In that same conversation, I asked her, “If I could do it again while you’re still home and I’m leading a ministry, what advice would you share to balance home/mom and ministry hats better?” Thankfully, she said, “I think you did a pretty great job from what I could tell. I always felt like I came first.”
That, of course, encouraged my mother’s heart, but I know I could have been more careful to protect my time with my precious family.
3. Guard against pride.
As leaders—especially those of us with the gift of mercy—it’s easy to fall into a messiah complex of thinking those we serve need us as much as they need Jesus! Or that He couldn’t do this ministry stuff without us.

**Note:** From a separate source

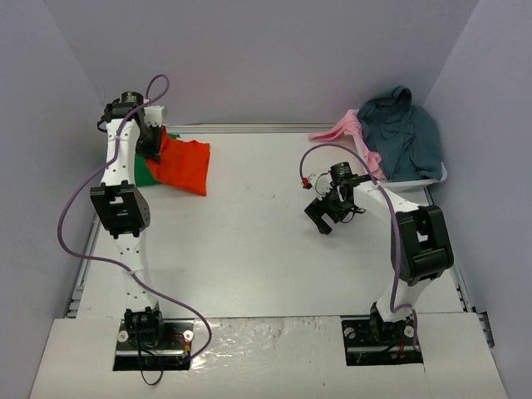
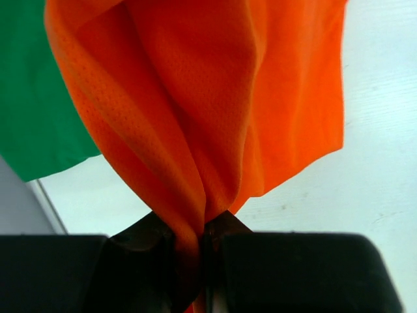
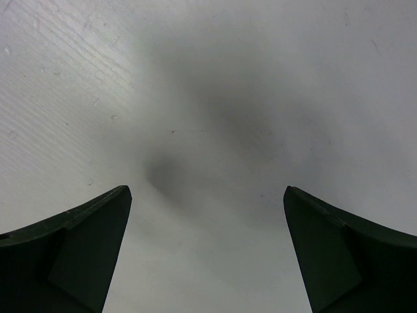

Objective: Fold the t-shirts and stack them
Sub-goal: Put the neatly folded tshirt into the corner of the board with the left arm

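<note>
Work on the white table (image 1: 249, 241) is, in my judgement, sitting at the stacking step in the far-left corner. The orange t-shirt (image 1: 184, 166) is hanging bunched from the left gripper (image 2: 199, 225), whose jaws are pinching nearly closed on a gathered fold, with the green t-shirt (image 1: 142, 174) showing at its left edge. The right gripper (image 3: 207, 195) is hovering over bare table, jaws spread wide and holding nothing. The next move is calling for lowering and spreading the orange cloth squarely before release. The left arm is hiding most of the green shirt, so whether either is folded cannot be told.
</note>
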Controlling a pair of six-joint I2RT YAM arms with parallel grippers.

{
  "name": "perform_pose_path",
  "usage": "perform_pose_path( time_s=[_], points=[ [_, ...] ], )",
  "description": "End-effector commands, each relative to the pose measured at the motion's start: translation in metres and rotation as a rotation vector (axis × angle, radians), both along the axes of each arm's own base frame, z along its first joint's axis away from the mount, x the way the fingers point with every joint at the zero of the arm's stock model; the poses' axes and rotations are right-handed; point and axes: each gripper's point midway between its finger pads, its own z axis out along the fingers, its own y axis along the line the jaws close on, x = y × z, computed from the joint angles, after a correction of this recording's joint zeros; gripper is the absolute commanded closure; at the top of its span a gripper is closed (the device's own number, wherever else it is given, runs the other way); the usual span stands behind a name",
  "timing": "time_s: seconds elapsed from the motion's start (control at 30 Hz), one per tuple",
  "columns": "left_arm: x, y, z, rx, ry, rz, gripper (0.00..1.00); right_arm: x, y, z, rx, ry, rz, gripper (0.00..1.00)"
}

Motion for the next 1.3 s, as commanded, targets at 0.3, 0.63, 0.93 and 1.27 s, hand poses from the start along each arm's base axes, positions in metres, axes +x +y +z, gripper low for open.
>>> perform_pose_path(
  time_s=[0.3,0.63,0.93,1.27],
  points=[
    [-0.007,0.021,0.02,0.107,-0.022,0.0,0.98,-0.008,-0.006,-0.006,-0.021,0.035,-0.004,0.0],
    [-0.001,-0.033,0.062,0.061,-0.141,-0.116,0.98,-0.01,-0.009,-0.013,-0.041,0.056,-0.005,0.0],
    [0.012,-0.041,0.062,0.196,-0.177,-0.125,0.98,-0.012,-0.012,-0.018,-0.057,0.068,-0.004,0.0],
    [0.025,0.001,0.083,0.285,-0.257,-0.004,0.98,-0.015,-0.015,-0.028,-0.08,0.101,-0.008,0.0]
  ],
)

That happened to me when I was almost desperate to find a way to visit a woman from our church who had been hospitalized for depression. Torn because my daughters needed me home that night, I was scrambling to find a way to visit the woman in the hospital. I’ll never forget when the Holy Spirit impressed on my heart as if He was saying, “Judy, I think I can handle this one on My own.” Ouch.

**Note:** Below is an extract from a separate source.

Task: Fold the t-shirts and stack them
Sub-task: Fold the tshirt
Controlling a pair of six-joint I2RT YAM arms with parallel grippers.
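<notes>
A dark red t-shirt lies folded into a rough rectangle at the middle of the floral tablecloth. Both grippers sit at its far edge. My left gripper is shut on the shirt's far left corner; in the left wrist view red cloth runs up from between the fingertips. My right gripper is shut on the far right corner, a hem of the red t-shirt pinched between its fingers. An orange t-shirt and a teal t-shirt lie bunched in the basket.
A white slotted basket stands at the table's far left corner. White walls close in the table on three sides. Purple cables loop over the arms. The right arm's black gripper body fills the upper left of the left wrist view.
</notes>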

Pride can be our undoing as ministry leaders. I had a deep fear of disappointing the women I served, which led to long hours, exhaustion, and forfeiting time with my family. This is where choosing a gifted leadership team is key.
4. Be bold.
Often the boundary lines on your time as a ministry leader can keep getting moved as your church or ministry grows and the top leaders expect more of your time. Sometimes we have to be bold and say, “Enough! My family needs me at home more than the church needs me.”
I had to do that when our home was in the target zone of a raging forest fire and our church expected staff to be at the church to counsel those who might lose their homes. I knew my place was with my family after we were evacuated and awaited news of our own home. I boldly said, “No, I can’t be at the church right now.” I told them that women from my leadership team, whose homes weren’t in the line of the fire, would be honored to be at the church to pray with those who needed support. I know God used those women more than He could have ever used me in that situation.
A raging forest fire is probably an extreme example of when it’s okay to say “I need to be home,” but I encourage you to be bold to put your family first, as that is your highest calling.
Seek our faithful God for His wisdom and discernment. He will make a way for you to balance your focus on ministry leadership and your family.
Hope for Your Soul
Though I didn’t do it perfectly, I’m grateful that my family supported my calling to women’s ministry leadership and for the sacrifices they made for me to follow that call.
I pray the same for you as you serve Him faithfully. May these ancient words from Isaiah 40 breathe hope and strength into your weary soul as you seek His wisdom for your service:
Have you not known? Have you not heard? The LORD is the everlasting God, the Creator of the ends of the earth. He does not faint or grow weary; his understanding is unsearchable. He gives power to the faint, and to him who has no might he increases strength. Even youths shall faint and be weary, and young men shall fall exhausted; but they who wait for the LORD shall renew their strength; they shall mount up with wings like eagles; they shall run and not be weary; they shall walk and not faint (vv. 28–31).